Please set down the listing exactly, from the first line to the last.
□ □ □ □ □
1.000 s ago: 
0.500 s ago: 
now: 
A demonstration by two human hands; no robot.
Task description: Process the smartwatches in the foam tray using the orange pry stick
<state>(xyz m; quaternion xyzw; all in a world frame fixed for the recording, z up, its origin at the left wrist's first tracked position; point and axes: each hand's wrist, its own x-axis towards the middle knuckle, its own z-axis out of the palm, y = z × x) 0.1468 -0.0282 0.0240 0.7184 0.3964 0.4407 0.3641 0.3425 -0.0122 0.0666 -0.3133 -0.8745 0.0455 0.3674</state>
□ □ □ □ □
WRITTEN SOLUTION:
1.000 s ago: 
0.500 s ago: 
now: 
A demonstration by two human hands; no robot.
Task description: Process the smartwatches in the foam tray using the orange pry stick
<state>(xyz m; quaternion xyzw; all in a world frame fixed for the recording, z up, its origin at the left wrist's first tracked position; point and axes: each hand's wrist, its own x-axis towards the middle knuckle, its own z-axis out of the palm, y = z × x) 0.1468 -0.0282 0.0240 0.7184 0.3964 0.4407 0.3641 0.3425 -0.0122 0.0666 -0.3133 -0.8745 0.0455 0.3674</state>

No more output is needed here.